18 ve 35 yaşındaki genç nüfusu ele alan bu çalışmaya 186 ülkeden 31 bin kişi katılmıştır. Çalışma bu neslin toplum, ekonomi ve politika üzerine görüşlerini daha derinlemesine incelemeyi hedeflemektedir. Bunun için farklı kategorilerde gençlere sorular yöneltilmekte olup, küresel olarak en önemli meselelerin

tanımlanması istenen Küresel Görünüm kategorisinde ise gençler 3. defa İklim Değişikliği ve Doğaya Verilen Zarar meselesini birinci sıraya koymuştur. Gençlerin %48’inin en önemli sorun olarak kabul ettiği Küresel İklim Değişikliği konusunda katılımcıların %91’i insanlığın bu sorunu ortaya çıkardığına inanıyor. Bununla beraber gençler bu sorunun önüne geçmek için yaşam tarzını değiştirmeye hazır. Milleniallerin %75’i yaşam tarzını değiştirerek iklim değişikliğini engellemek için çalışacaklarını belirtiyor. Daha da fazlası gençler direkt olmasa da dolaylı bir şekilde iklim değişikliğinin önüne geçen politikalara destek vermiş durumdadırlar.

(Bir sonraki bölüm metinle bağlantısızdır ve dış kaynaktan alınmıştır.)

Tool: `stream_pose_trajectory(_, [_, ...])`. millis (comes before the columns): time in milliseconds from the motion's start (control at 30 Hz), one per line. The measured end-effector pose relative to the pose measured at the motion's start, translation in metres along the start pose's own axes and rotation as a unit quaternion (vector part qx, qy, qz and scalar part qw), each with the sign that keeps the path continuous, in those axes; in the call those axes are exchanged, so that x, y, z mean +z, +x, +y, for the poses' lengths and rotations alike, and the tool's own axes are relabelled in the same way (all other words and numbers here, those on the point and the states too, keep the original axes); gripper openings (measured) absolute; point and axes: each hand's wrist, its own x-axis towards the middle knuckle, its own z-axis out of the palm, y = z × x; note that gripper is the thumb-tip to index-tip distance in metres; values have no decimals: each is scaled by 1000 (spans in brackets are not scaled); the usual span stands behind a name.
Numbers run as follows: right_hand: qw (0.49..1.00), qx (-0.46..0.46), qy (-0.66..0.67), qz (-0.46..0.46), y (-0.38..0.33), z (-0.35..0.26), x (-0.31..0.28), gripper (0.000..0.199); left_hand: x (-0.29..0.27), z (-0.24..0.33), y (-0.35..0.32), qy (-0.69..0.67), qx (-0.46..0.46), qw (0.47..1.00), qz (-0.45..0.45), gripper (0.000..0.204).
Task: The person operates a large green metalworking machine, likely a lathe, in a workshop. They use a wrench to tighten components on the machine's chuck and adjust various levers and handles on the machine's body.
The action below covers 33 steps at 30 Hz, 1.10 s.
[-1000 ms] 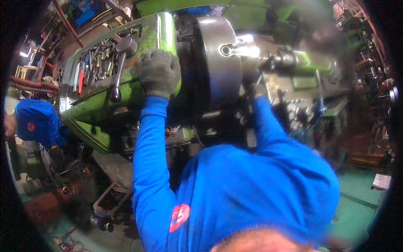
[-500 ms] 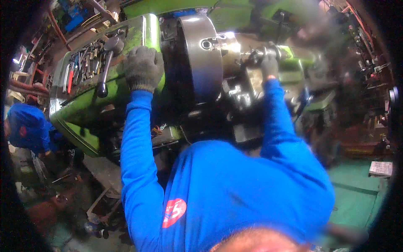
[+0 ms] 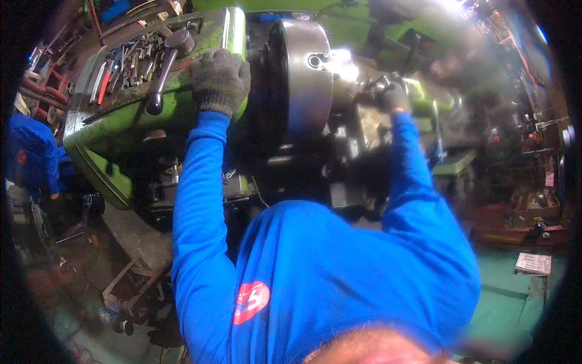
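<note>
My left hand [image 3: 220,82], in a dark grey knit glove, lies palm down on the right end of the green lathe headstock [image 3: 136,130], holding nothing that shows. Close to its left, a lever with a round hub [image 3: 165,73] sits on the headstock top. The large steel chuck [image 3: 306,79] stands between my two hands. Farther right, my gloved right hand [image 3: 395,97] is closed at the metal parts around the tool post [image 3: 374,121]. Haze and glare blur this area, and what its fingers grip is hidden.
Loose bits, keys and a red-handled tool [image 3: 105,79] lie on top of the headstock. At the left edge is another person in a blue sleeve [image 3: 45,148]. A metal frame [image 3: 133,282] stands on the floor at lower left. White papers [image 3: 533,264] lie at the right.
The view has shifted, so the lathe appears a little farther right and higher. Both my hands keep their places on the machine. The other person appears lower and closer to the left edge.
</note>
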Motion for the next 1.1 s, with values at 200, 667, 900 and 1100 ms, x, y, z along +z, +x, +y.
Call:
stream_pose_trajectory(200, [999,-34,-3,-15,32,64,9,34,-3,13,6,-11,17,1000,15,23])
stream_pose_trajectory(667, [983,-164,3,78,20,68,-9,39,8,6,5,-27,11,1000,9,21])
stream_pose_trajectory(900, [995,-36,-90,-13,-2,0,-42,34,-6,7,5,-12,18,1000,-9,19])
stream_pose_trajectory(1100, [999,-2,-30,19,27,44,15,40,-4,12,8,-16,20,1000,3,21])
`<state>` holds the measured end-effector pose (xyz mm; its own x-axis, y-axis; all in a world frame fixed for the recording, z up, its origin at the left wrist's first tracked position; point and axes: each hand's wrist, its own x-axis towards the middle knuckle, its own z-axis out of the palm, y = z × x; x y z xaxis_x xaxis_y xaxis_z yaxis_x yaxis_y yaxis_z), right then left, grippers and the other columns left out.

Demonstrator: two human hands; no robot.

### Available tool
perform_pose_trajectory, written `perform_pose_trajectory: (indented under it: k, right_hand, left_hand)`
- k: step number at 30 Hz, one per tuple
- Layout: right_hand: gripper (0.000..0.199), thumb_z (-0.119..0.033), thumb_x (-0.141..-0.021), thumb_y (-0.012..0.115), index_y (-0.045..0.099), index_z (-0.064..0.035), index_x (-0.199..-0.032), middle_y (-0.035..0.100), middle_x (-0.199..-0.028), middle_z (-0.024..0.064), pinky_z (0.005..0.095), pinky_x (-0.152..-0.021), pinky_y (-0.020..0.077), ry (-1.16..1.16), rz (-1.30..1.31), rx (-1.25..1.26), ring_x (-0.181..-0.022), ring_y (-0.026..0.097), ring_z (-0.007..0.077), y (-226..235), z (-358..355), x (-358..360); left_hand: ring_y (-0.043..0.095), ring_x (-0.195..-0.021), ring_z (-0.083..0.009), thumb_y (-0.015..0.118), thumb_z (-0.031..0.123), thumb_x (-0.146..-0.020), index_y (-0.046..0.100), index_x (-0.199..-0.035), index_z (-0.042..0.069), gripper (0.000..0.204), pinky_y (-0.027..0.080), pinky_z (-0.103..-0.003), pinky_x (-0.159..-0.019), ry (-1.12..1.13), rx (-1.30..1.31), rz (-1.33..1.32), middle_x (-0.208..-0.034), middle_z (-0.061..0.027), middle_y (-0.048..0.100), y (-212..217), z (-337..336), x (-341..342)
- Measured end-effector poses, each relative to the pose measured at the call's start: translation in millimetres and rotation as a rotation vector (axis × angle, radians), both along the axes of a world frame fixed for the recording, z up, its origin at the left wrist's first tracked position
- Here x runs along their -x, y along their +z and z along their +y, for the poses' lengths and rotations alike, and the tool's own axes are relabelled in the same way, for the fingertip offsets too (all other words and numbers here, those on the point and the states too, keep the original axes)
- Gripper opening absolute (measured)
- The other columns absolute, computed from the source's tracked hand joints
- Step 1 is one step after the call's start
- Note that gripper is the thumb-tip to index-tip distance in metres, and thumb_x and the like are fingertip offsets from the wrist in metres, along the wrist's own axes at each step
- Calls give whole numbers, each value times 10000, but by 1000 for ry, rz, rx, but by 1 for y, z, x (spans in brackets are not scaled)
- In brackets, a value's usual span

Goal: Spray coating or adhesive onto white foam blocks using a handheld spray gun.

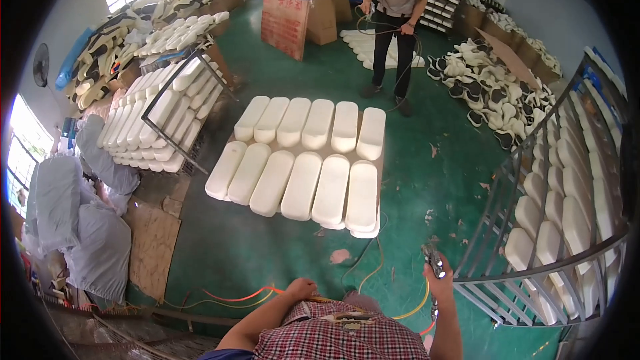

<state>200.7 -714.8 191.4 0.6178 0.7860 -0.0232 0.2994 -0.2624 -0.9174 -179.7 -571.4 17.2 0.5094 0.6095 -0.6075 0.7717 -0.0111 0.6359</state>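
No words or numbers can be read clearly. In the upper middle of the frame, a flat reddish board (285,27) standing beside a cardboard box (322,20) bears rows of red marks like lettering, too small and blurred to make out.

Pads (302,185) laid in two rows on board (359,121). Relative to pads: left rack (171,85) stood to left, right rack (530,273) to right; panel (285,25) and carton (322,21) set behind; spray gun (434,261) held in front, to right.
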Motion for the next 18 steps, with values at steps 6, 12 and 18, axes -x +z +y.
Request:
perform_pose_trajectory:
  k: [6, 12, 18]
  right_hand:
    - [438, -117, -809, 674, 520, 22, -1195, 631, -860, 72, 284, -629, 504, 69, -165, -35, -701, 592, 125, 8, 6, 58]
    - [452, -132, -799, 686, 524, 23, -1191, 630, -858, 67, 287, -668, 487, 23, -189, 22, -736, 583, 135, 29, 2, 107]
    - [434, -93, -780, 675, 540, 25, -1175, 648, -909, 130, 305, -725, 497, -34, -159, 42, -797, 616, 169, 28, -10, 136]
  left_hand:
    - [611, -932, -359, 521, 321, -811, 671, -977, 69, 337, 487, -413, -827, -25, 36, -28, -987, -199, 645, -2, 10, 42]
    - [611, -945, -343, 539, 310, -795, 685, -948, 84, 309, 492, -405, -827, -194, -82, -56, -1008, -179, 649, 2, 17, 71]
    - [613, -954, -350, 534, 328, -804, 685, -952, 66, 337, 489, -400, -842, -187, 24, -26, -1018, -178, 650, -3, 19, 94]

Türkiye’nin de içinde bulunduğu Avrupa kategorisi altında başka bir ülkede kariyerini devam ettirmek isteyen gençlerin sayısı %80 civarında. Gençlerin gitmek istedikleri ülkeler arasında birinci sırada ABD var. ABD’yi ise Almanya, Birleşik Krallık ve Kanada izliyor. Avrupa’da böyle bir isteğin bulunmasının arkasında verilen cevapların diğer ülkelerden farklı olması yatmaktadır. Avrupa’da gençlerin en büyük sorunu eşitsizlik ve ayrımcılık. Avrupalı gençlerin %55’i bu sorunu birinci sıraya koyarken, iklim değişikliği 3. sırada. İklim değişikliğini ise hükümetlerin sorumsuzluğu ve yolsuzluk problemleri izlemektedir. Bu yüzden Avrupalı gençlerin %40’ından fazlası gençleri güçlendirmenin yolunun teknoloji ve staruplar değil; eşit ve adil bir sistem kurmak olduğuna inanmaktadırlar. Çünkü Avrupalı gençler ülkelerinde herkese eşit hakların verilmediğini (%47), iş güvenliğinin olmadığını(%26) düşünüyor ve korkarak yaşamak istemiyor (%16).

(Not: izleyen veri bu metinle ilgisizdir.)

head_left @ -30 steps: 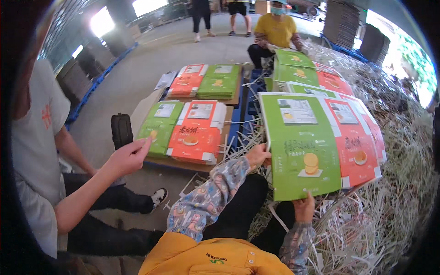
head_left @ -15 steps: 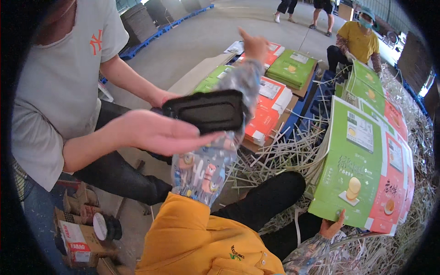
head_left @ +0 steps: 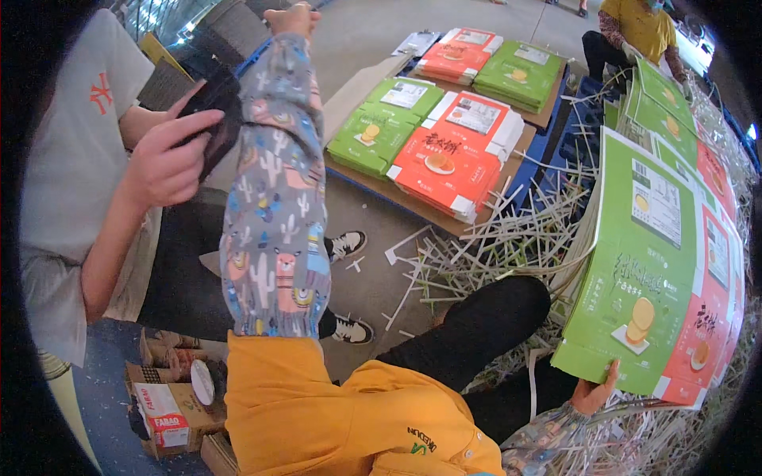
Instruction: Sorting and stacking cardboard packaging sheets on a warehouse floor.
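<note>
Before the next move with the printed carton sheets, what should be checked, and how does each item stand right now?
1. Right hand grips the upright green and red carton sheets at the lower edge: ok.
2. Left hand free: ok, raised, nothing visibly held.
3. Sheets steady: cannot tell, one hand only at the bottom.
4. Flat stacks on the cardboard base tidy: ok.
5. Ground around the legs free of paper strips: not ok.
6. Neighbouring person's hand out of the way: ok, holding a dark device beside the raised sleeve.
</note>
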`<state>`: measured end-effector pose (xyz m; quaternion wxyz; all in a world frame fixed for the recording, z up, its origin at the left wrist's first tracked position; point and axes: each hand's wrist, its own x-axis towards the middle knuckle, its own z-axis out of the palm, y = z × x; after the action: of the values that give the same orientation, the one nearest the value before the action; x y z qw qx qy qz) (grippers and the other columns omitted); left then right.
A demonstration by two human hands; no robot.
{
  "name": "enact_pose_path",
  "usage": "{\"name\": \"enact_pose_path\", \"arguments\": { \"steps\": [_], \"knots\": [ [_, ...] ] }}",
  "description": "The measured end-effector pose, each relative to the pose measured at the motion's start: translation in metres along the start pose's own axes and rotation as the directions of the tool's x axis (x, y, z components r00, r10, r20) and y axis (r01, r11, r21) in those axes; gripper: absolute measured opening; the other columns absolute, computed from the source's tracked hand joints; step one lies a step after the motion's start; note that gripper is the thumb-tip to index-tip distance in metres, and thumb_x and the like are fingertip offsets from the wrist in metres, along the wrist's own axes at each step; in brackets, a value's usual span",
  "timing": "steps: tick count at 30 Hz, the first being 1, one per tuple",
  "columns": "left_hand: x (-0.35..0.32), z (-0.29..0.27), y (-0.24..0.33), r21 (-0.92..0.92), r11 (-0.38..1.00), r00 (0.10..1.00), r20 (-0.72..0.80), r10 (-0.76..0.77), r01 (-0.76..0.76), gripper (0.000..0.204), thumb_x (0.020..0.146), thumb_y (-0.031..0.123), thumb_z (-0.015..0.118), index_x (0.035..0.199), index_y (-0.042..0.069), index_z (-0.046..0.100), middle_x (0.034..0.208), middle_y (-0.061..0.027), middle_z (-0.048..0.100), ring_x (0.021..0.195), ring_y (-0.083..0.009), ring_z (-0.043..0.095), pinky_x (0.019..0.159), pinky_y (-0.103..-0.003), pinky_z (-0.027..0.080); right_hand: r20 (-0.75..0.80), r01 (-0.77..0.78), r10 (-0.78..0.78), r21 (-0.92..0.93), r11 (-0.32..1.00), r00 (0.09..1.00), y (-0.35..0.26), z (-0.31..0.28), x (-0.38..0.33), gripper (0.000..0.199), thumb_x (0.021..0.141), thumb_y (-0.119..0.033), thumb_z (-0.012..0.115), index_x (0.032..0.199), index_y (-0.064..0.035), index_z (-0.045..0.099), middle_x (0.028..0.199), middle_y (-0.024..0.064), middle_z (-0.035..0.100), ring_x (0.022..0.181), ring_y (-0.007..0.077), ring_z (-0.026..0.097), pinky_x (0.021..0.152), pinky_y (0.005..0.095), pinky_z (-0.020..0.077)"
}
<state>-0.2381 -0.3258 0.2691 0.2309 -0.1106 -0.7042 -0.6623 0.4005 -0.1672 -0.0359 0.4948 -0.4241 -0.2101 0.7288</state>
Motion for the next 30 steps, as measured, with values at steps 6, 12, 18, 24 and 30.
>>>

Türkiye’de de her 5 gençten 1’i işsiz durumda, Bununla beraber TUİK rakamlarına göre gençlerin %78.7’si işinden, %51’i de kazancından memnun. Bununla beraber Zenna Araştırma şirketinin raporlarına göre Türkiyede insanların %77’si hayatından mutlu değil ve kurdukları hayallerde en büyük etkiyi toplum ve aile yaratmaktadır.

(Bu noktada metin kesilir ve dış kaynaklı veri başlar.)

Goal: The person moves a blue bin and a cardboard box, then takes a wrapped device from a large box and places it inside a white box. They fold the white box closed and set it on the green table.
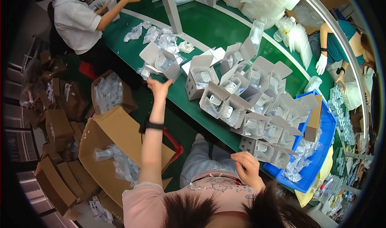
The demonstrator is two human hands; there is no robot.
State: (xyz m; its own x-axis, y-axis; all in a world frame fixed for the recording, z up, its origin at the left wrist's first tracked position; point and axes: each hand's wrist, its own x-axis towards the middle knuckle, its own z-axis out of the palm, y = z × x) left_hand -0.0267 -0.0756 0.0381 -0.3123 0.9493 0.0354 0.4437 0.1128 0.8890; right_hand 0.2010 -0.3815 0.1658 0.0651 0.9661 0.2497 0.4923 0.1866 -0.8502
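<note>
My left hand [159, 90] reaches out to the near side of an open white carton [172, 70], its thumb and fingers spread along the lower edge. Part of the grip is hidden. Inside that carton sits a white item in clear plastic wrap [161, 62]. My right hand [248, 168] hovers in front of my body by the bench edge, fingers loosely bent, with nothing visible in it. Close by stands a group of open white cartons [248, 147], several with plastic-wrapped white items inside. Bagged pieces [161, 38] lie loose beyond the left carton.
A blue bin [323, 147] with wrapped pieces sits at the right on the green bench [193, 117]. Brown cardboard boxes [106, 133] crowd the floor at left. A co-worker in white [76, 25] stands far left; another, wearing a white glove [321, 64], works across the bench.
</note>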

• Portakal Kabuğunun Kazara Mucizesi: Gıda Atıkları Bu Ormanı Yok Olmaktan Kurtardı

Yirmi yıl önce, bir portakal suyu üreticisi 12 bin ton portakal kabuğu ve posasını Kosta Rika’da bulunan bir doğal parkın içerisine terketmiş, bugün, bu alan gür yeşillikleri ve doğal yaşlı ağaçları ile bambaşka bir ekosisteme benziyor. Bu dönüşüm isteyerek olmadı ve bu durumu daha da ilginç kılmaktadır. Gıda atıklarının bırakıldığı tüm ormanlık alan yeniden canlandı ve bu süreçte tonlarca karbondioksiti toprağa sıkıştırdı. Bu aynı zamanda hiç bir finansal yatırım sağlanmadan ve sadece tarımsal atıkları kullanarak yapıldı.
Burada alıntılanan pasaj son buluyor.